To put it in a nutshell, Mantra is putting it all on the line this time. Make no mistake about it, “Wasteland” was a great album, but Mantra had the luxury of being the lead artist of a project that didn’t bear his nom de plume directly. That makes it crucial for him to come correct this time, where he stakes an executive producer claim to everything on it, and if it’s not as good as Illzilla there’s nobody to blame for the beats or rhymes but him.
That’s a lot of pressure to be sure, but thankfully Mantra has a lot of talent to help him cope. Last time out I described the rapper this way: “Mantra is a thoughtful lyricist, an obviously intelligent man with a whole lot of things on his mind, and rapping is an outlet for him to express his fears and concerns.” That remains just as true on “Speaking Volumes.” You’ll notice his Strine speech immediately as a listener, vowels drawn out in ways somewhat familiar to our British readers, and largely foreign to our American mates. Perhaps you could call Mantra the Steve Irwin of rap, but let’s only do so for humor value, because to draw the comparison too far would do both the rapper and the late great Crocodile Hunter a disservice. Still “Game of Chance” is a song that shows off his dialect nicely, while also proving he’s easy to follow:
“Who holds the handle of that swingin axe we anticipate
Is it a twist of fate or somethin we instigate?
Would it exist without a name or would it fade
makin way for another spiritual theory to fill its place?
To further illustrate a believe in coincidence
Filling us with wonder while we ponder its significance
If all events are pre-determined and will eventually be
embedded in memory, essentially, this is destiny
What is meant to be, it will be
Though we may wish it was down to you or up to me
Precisely what was it you spotted in the cloud formations?
Blackjack bust or four aces?
Maybe it’s a test of dexterity’s strength or patience
The nature of this dangerous game that we’re all placed in”

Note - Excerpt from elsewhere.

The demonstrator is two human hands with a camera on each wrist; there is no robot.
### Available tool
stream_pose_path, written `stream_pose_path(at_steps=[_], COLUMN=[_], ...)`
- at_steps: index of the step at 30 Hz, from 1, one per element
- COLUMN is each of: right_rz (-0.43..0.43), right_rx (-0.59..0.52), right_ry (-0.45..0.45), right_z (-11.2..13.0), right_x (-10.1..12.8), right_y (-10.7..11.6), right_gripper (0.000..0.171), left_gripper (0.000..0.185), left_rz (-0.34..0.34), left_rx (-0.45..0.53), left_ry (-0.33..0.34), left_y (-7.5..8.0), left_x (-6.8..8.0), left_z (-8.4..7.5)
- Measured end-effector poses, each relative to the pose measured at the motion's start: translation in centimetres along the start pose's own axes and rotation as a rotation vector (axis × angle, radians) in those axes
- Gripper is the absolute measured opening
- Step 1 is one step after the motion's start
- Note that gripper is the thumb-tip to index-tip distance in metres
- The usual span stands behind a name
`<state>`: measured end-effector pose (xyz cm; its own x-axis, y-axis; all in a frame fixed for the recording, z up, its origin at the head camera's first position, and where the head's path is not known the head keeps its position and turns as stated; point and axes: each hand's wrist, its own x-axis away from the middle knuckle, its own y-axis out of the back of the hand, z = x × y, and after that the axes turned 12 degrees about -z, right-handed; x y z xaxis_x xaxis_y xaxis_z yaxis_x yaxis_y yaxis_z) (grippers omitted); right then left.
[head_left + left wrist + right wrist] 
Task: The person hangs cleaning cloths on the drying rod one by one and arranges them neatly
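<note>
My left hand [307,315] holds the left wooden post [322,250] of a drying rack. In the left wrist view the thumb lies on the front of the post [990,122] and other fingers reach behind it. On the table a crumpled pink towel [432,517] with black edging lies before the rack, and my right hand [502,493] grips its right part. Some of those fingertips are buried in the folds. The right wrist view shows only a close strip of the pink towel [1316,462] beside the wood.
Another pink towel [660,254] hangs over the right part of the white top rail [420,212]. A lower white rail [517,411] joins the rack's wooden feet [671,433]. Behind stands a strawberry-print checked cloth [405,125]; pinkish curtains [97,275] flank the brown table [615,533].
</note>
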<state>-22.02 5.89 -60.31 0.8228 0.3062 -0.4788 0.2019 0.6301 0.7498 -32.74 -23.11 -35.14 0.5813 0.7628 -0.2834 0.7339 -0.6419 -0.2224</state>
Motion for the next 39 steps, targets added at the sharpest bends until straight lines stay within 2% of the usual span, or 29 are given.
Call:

Calling Mantra “a philosophical rapper” would probably be an understatement. It’s clear on any of his work, and particularly on “Speaking Volumes,” that Mantra spends a great deal of time pondering both his own life and the human condition as a whole. This leads to a musical output that transcends cultural and geographical boundaries, allowing Mantra to connect with audiences anywhere simply on the basis of human experience. This also allows him to tap into a wry self-deprecating humor without coming off either as whiny and shallow or an egotist hiding behind a mask. The sentiment of “Nobody Knows I’m Famous” is both whimsical and genuine, as Mantra makes fun of his anonymity while also asking better known rappers to be more creative:
“Same old shit, the same old places
Same fuckwads on rotation
Same artists are playin it safe
And yet net we get another standin ovation
Like takin a risk so blasphemous
Emcees take shit so serious
Everybody is a critic, everybody got a gimmick
Nobody wanna be a better lyricist”
Aside from Sweden-based rapper Promoe on “Self-Destruct,” Mantra keeps his guest appearances strictly home grown. Drapht drops in to help M deliver some “Bad News” to a boom bap backdrop. “Dead Em” is an all-star posse track including Illy, Muph and Urthboy. Melbourne singer Hailey Cramer helps provide hooks on the mellow “This Evening,” where Mantra offers this thoughtful truth: “The more you need something, the more it’s unattainable/the more you seek something the more your vision will fail you.” None of his fine sentiments would matter much without fine production to back them up though, and thankfully the producers here oblige. Mista Savona’s subtle hand and interwoven melodies on “Perfect Thing” won’t soon be forgotten, while Vegas bangs out hard hitting drums and keys on the rambunctious “Understand This.” No matter who is behind the boards the music doesn’t fail, and neither does Mantra, which makes this rapper who is still largely unknown outside his continent a treat for anyone who tunes in and turns up his “Volumes” of rap.